■ **Instructions to follow**
The data below is to be returned in full and exactly.

■ **Dataset section**
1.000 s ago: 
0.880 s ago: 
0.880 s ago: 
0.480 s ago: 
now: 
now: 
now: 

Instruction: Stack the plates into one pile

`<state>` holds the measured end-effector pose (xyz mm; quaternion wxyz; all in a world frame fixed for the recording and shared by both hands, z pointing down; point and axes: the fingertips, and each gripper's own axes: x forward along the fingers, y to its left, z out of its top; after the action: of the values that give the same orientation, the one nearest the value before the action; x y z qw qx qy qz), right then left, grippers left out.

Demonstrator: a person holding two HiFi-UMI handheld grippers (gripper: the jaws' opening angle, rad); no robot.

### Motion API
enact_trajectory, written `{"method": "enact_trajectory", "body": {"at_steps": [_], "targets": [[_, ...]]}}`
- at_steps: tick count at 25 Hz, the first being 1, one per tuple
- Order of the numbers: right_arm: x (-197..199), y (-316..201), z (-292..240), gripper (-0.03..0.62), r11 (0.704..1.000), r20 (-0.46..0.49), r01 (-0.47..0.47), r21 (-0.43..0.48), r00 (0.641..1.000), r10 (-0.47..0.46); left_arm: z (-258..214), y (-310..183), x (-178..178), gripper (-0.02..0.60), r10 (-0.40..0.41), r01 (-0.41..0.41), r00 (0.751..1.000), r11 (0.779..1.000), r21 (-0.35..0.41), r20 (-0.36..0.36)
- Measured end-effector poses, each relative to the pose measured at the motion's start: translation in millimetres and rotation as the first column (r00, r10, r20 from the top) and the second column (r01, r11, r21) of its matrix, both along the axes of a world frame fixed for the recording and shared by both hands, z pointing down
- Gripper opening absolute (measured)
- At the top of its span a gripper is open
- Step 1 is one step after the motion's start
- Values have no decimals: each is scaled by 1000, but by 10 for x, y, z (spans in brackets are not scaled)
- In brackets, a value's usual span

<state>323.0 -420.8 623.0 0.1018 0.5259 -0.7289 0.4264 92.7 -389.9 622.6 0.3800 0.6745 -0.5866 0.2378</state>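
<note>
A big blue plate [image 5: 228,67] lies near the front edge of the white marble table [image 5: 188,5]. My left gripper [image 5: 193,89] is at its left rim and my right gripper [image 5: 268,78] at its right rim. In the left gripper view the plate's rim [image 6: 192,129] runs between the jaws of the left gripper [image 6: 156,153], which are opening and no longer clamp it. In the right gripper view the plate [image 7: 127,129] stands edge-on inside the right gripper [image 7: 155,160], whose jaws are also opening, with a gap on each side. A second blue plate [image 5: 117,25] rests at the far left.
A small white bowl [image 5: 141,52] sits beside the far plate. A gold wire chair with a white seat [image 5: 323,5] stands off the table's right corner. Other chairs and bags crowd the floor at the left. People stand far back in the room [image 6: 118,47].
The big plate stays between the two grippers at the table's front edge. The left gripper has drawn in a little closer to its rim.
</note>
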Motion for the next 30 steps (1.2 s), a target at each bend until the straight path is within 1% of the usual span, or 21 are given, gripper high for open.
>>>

■ **Exercise answer**
1.000 s ago: 
0.880 s ago: 
0.880 s ago: 
0.480 s ago: 
now: 
now: 
now: 

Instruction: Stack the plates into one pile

`<state>` holds the measured end-effector pose (xyz mm; quaternion wxyz; all in a world frame fixed for the recording and shared by both hands, z pointing down; point and axes: the fingertips, and each gripper's own axes: x forward along the fingers, y to its left, z out of its top; after the action: of the values that give the same orientation, the one nearest the value before the action; x y z qw qx qy qz), right then left, grippers left out.

Demonstrator: a person holding two HiFi-UMI handheld grippers (gripper: the jaws' opening angle, rad); no robot.

### Motion API
enact_trajectory, written `{"method": "enact_trajectory", "body": {"at_steps": [_], "targets": [[_, ...]]}}`
- at_steps: tick count at 25 Hz, the first being 1, one per tuple
- Order of the numbers: right_arm: x (-197..199), y (-316..201), z (-292..240), gripper (-0.03..0.62), r11 (0.704..1.000), r20 (-0.46..0.49), r01 (-0.47..0.47), r21 (-0.43..0.48), r00 (0.641..1.000), r10 (-0.47..0.46); left_arm: z (-258..214), y (-310..183), x (-178..178), gripper (-0.02..0.60), r10 (-0.40..0.41), r01 (-0.41..0.41), r00 (0.751..1.000), r11 (0.779..1.000), r21 (-0.35..0.41), r20 (-0.36..0.36)
- Measured end-effector poses, each relative to the pose measured at the motion's start: translation in millimetres and rotation as the first column (r00, r10, r20 from the top) and the second column (r01, r11, r21) of its matrix, both along the axes of a world frame fixed for the recording and shared by both hands, z pointing down
- Gripper opening absolute (measured)
- At the top of its span a gripper is open
- Step 1 is one step after the motion's start
- Values have no decimals: each is scaled by 1000, but by 10 for x, y, z (spans in brackets are not scaled)
- In brackets, a value's usual span

<state>323.0 -420.8 623.0 0.1018 0.5259 -0.7289 0.4264 92.7 -389.9 622.6 0.3800 0.6745 -0.5866 0.2378</state>
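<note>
A big blue plate [image 5: 228,67] lies near the front edge of the white marble table [image 5: 188,5]. My left gripper [image 5: 193,89] is at its left rim and my right gripper [image 5: 268,78] at its right rim. In the left gripper view the plate's rim [image 6: 192,129] runs between the jaws of the left gripper [image 6: 156,153], which are opening and no longer clamp it. In the right gripper view the plate [image 7: 127,129] stands edge-on inside the right gripper [image 7: 155,160], whose jaws are also opening, with a gap on each side. A second blue plate [image 5: 117,25] rests at the far left.
A small white bowl [image 5: 141,52] sits beside the far plate. A gold wire chair with a white seat [image 5: 323,5] stands off the table's right corner. Other chairs and bags crowd the floor at the left. People stand far back in the room [image 6: 118,47].
The big plate stays between the two grippers at the table's front edge. The left gripper has drawn in a little closer to its rim.
</note>
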Motion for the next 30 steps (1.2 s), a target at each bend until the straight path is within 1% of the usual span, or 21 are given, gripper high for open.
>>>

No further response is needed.